Segment Open

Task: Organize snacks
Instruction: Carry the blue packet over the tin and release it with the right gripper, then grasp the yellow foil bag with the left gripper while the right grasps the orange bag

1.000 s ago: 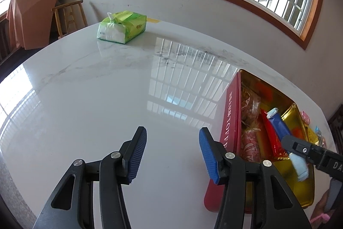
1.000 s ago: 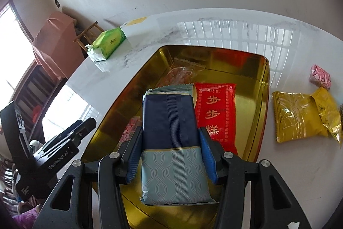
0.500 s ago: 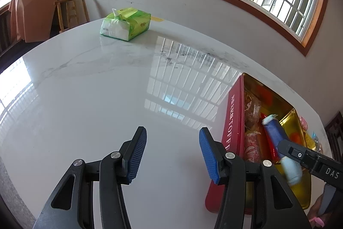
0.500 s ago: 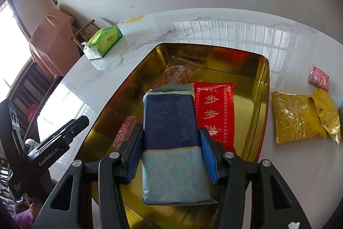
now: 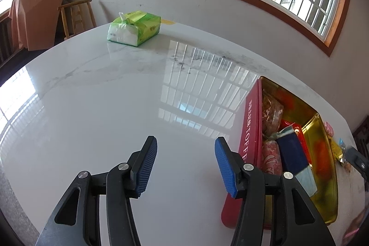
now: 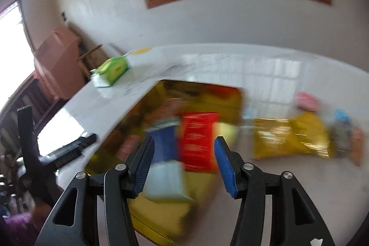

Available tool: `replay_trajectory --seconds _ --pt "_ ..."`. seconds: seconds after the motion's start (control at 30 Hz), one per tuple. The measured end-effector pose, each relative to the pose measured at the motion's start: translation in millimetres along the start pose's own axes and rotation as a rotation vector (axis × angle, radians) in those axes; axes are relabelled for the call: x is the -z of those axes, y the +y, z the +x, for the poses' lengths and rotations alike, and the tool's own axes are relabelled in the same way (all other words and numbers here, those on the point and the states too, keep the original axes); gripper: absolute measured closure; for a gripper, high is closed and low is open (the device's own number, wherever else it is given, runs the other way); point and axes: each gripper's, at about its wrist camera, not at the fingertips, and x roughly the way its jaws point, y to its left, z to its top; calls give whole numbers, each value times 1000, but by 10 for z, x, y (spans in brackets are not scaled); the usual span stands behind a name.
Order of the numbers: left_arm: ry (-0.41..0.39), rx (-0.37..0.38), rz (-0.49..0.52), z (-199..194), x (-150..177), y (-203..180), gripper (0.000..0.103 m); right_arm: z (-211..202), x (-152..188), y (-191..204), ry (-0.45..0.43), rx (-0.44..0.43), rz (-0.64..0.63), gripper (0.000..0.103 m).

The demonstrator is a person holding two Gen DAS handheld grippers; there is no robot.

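A gold tin with red outer sides stands on the white marble table and holds several snacks. Among them a dark blue packet with a pale end lies beside a red packet. My right gripper hangs above the tin's near end in a blurred view, its jaws opening. The blue packet lies loose in the tin below them, and the pads do not press on it. My left gripper stands open over bare table to the left of the tin, with nothing between its fingers.
Yellow packets, a pink snack and other small snacks lie on the table right of the tin. A green tissue pack sits at the far edge. Behind it stand a wooden chair and covered furniture.
The right gripper has let go of the blue packet, which now rests in the tin, and has pulled back and up. The left gripper has kept its place.
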Motion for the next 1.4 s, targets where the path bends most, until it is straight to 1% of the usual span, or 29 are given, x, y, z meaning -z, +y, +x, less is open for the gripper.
replay_trajectory --seconds 0.07,0.13,0.2,0.23,0.3,0.37,0.43,0.5,0.57,0.6,0.63,0.67,0.7,0.77,0.83,0.87,0.9,0.93,1.0,1.03,1.07,1.1,1.13,1.2,1.23,1.27,1.3,1.33,1.4 --pt "2 -5 3 3 -1 -7 50 -161 111 -276 -7 79 -6 50" --pt "0 -12 8 -1 0 -20 49 -302 231 -629 8 178 0 50" --pt "-3 -19 21 -6 2 -44 49 -453 374 -1051 24 267 38 50" --pt "-13 -23 27 -24 6 -62 49 -498 429 -1212 36 294 55 49" --pt "-39 3 65 -81 12 -118 49 -598 556 -1558 58 372 90 47" --pt "-38 43 132 -127 19 -213 49 -724 682 -1929 74 430 139 47" --pt "-39 84 215 -244 4 -381 49 -826 760 -2183 78 473 170 46" --pt "-61 168 327 -454 -63 -650 49 -898 835 -2408 84 507 194 41" --pt "-93 201 453 -639 -130 -967 47 -935 882 -2542 75 513 228 38" --pt "-115 220 521 -739 -173 -1164 38 -952 906 -2601 69 509 249 38" --pt "-126 250 573 -809 -213 -1324 26 -961 932 -2645 62 505 267 38" --pt "-131 312 651 -882 -260 -1572 22 -956 948 -2682 65 497 285 37" --pt "-130 339 691 -893 -295 -1694 18 -981 967 -2701 63 489 293 36" --pt "-112 391 830 -889 -305 -2143 18 -998 937 -2685 31 472 300 35" --pt "-54 445 981 -788 -241 -2610 18 -997 945 -2664 27 463 303 25" --pt "-38 452 1020 -743 -212 -2739 18 -996 944 -2666 26 455 306 25" --pt "-10 457 1090 -631 -157 -2963 18 -1005 954 -2681 20 447 311 25" --pt "17 461 1138 -557 -106 -3097 18 -1025 967 -2686 13 436 320 25" --pt "78 451 1234 -289 -25 -3398 18 -1069 995 -2738 -2 417 352 22" --pt "124 462 1257 -179 -8 -3485 18 -1083 1006 -2775 -10 403 375 22" --pt "200 479 1280 -29 25 -3566 18 -1097 1022 -2811 -16 387 398 22" --pt "250 468 1294 136 46 -3630 18 -1102 1054 -2843 -19 381 408 22" --pt "267 453 1300 240 59 -3658 18 -1107 1060 -2853 -22 372 415 22" --pt "384 461 1319 485 99 -3761 18 -1099 1047 -2853 -23 354 409 22" --pt "408 443 1331 593 118 -3802 18 -1086 1043 -2855 -22 347 404 22" --pt "408 426 1346 660 133 -3812 18 -1081 1041 -2849 -21 340 401 22" --pt "418 421 1356 709 145 -3814 18 -1076 1043 -2861 -21 332 402 22" --pt "448 417 1364 785 150 -3831 18 -1071 1038 -2877 -22 325 405 22" --pt "482 404 1370 897 167 -3853 18 -1067 1041 -2903 -23 313 415 22"
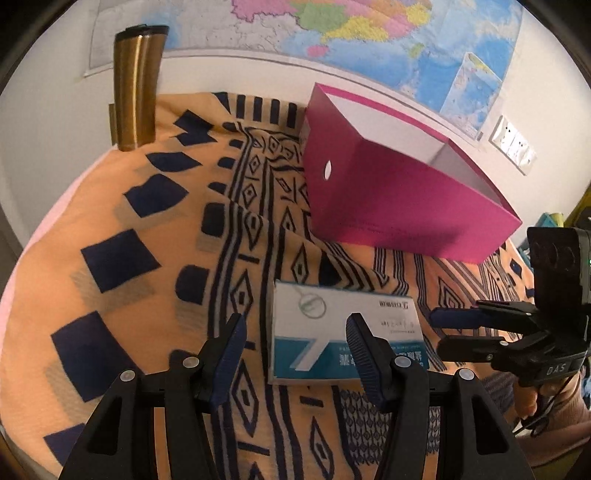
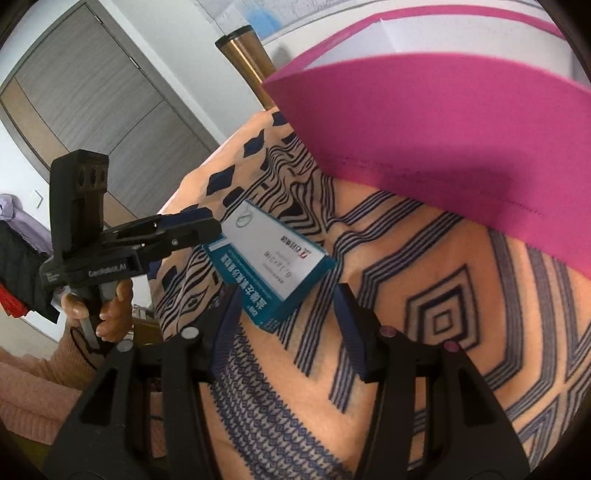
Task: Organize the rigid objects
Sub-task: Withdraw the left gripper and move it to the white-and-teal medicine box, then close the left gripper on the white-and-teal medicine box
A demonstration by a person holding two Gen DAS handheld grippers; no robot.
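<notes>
From the left wrist we looked forward and steeply down along the left tool (image 1: 295,332), close above the patterned cloth (image 1: 147,258), facing the wall map (image 1: 369,29). From the right wrist we looked down along the right tool (image 2: 288,306), nearer still, angled toward the wardrobe doors (image 2: 92,92). Both views shared the white-and-teal box (image 1: 332,332) (image 2: 273,258), the magenta box (image 1: 388,195) (image 2: 443,129), the gold tumbler (image 1: 136,88) (image 2: 247,62), and each caught the other tool at its edge.

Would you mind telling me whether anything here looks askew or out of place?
The patterned orange cloth is rumpled into folds beside the open magenta cardboard box, which sits skewed to its stripes. Nothing looks spilled or damaged.
</notes>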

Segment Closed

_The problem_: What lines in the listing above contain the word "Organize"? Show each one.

_Answer to this problem_:
Task: Organize snacks
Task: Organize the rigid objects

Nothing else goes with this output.